# [Aim of the exercise]
Start at the first line of the listing below. Write out each line exactly, stopping after the one that contains "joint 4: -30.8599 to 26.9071".

# [Source data]
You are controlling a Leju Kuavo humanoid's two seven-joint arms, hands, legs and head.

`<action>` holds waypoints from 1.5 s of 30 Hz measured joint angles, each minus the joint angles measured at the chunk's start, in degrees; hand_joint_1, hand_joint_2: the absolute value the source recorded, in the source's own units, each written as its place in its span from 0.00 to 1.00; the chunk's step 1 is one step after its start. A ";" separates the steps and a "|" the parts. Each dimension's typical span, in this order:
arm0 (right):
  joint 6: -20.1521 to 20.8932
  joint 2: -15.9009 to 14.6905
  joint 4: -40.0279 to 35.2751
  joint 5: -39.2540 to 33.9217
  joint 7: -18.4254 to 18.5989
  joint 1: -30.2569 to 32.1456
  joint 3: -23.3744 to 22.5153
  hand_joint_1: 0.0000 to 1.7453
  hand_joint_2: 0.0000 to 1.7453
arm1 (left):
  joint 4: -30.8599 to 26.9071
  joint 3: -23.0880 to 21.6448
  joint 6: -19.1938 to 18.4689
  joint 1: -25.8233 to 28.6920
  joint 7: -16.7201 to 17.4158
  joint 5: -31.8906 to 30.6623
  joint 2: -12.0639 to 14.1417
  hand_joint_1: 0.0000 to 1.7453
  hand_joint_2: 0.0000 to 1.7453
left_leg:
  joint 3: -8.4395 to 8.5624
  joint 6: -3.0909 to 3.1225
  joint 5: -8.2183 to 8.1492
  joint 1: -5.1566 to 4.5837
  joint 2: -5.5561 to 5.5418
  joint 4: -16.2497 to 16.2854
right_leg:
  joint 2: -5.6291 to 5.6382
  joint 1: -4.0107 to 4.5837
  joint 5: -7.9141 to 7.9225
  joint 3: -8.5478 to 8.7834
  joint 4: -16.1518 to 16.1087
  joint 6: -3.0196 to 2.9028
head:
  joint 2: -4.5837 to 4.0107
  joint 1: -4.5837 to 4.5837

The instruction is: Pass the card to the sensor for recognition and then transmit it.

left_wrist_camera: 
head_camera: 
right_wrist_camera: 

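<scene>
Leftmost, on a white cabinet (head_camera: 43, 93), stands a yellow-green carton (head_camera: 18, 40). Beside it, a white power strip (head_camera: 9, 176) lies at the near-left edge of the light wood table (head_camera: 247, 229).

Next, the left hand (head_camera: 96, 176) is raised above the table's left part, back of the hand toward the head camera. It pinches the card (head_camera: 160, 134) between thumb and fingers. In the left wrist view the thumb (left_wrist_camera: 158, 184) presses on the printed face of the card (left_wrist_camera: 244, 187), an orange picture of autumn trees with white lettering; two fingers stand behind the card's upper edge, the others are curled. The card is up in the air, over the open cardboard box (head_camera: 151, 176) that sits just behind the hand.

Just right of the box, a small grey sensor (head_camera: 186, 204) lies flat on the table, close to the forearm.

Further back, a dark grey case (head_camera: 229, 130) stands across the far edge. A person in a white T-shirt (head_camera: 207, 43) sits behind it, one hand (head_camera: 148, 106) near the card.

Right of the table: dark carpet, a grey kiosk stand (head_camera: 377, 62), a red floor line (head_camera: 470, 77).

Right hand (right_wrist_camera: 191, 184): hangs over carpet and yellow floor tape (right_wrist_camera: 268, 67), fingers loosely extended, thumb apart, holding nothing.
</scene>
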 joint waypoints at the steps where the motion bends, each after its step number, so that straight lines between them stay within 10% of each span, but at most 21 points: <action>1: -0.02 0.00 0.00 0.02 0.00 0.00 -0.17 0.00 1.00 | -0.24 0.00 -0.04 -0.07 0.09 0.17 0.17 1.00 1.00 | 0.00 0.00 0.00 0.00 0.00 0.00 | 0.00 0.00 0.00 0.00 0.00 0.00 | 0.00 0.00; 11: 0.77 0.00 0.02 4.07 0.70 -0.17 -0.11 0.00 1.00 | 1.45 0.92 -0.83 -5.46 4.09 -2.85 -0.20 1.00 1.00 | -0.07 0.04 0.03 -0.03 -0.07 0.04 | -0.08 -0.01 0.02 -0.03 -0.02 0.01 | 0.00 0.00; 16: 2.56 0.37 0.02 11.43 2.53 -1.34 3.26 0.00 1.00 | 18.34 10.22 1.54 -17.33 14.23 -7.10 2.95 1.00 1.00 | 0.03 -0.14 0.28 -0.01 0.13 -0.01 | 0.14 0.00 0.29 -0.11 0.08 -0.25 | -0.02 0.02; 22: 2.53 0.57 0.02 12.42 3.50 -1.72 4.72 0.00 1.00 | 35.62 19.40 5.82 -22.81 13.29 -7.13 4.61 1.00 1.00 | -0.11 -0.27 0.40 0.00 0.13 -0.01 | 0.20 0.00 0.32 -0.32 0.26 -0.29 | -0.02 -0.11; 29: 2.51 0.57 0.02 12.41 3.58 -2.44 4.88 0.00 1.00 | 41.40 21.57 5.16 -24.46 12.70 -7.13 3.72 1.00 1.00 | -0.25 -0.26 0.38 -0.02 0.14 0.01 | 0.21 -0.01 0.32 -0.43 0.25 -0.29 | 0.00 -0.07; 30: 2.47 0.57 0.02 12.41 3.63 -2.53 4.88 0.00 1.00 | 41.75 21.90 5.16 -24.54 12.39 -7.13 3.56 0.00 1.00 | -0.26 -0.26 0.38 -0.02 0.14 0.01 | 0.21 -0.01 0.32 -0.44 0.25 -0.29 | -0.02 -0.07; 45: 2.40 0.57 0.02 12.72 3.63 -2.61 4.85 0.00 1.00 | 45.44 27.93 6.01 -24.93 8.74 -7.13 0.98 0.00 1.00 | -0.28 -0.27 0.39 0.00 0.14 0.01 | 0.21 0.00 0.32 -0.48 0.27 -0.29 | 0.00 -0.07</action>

# [Reply]
You are controlling a Leju Kuavo humanoid's two seven-joint arms, hands, legs and head.

`<action>` holds waypoints from 1.5 s of 30 Hz measured joint angles, each minus the joint angles measured at the chunk's start, in degrees; hand_joint_1, hand_joint_2: the absolute value the source recorded, in the source's own units, each written as its place in its span from 0.00 to 1.00; the chunk's step 1 is one step after its start. A ";" separates the steps and a "|" the parts. Each dimension's typical span, in this order:
arm0 (right):
  joint 6: -20.1521 to 20.8932
  joint 2: -15.9009 to 14.6905
  joint 4: -40.0279 to 35.2751
  joint 5: -39.2540 to 33.9217
  joint 7: -18.4254 to 18.5989
  joint 1: -30.2569 to 32.1456
  joint 3: -23.3744 to 22.5153
  hand_joint_1: 0.0000 to 1.7453
  hand_joint_2: 0.0000 to 1.7453
arm1 (left):
  joint 4: -30.8599 to 26.9071

Nothing else is required to complete the exercise.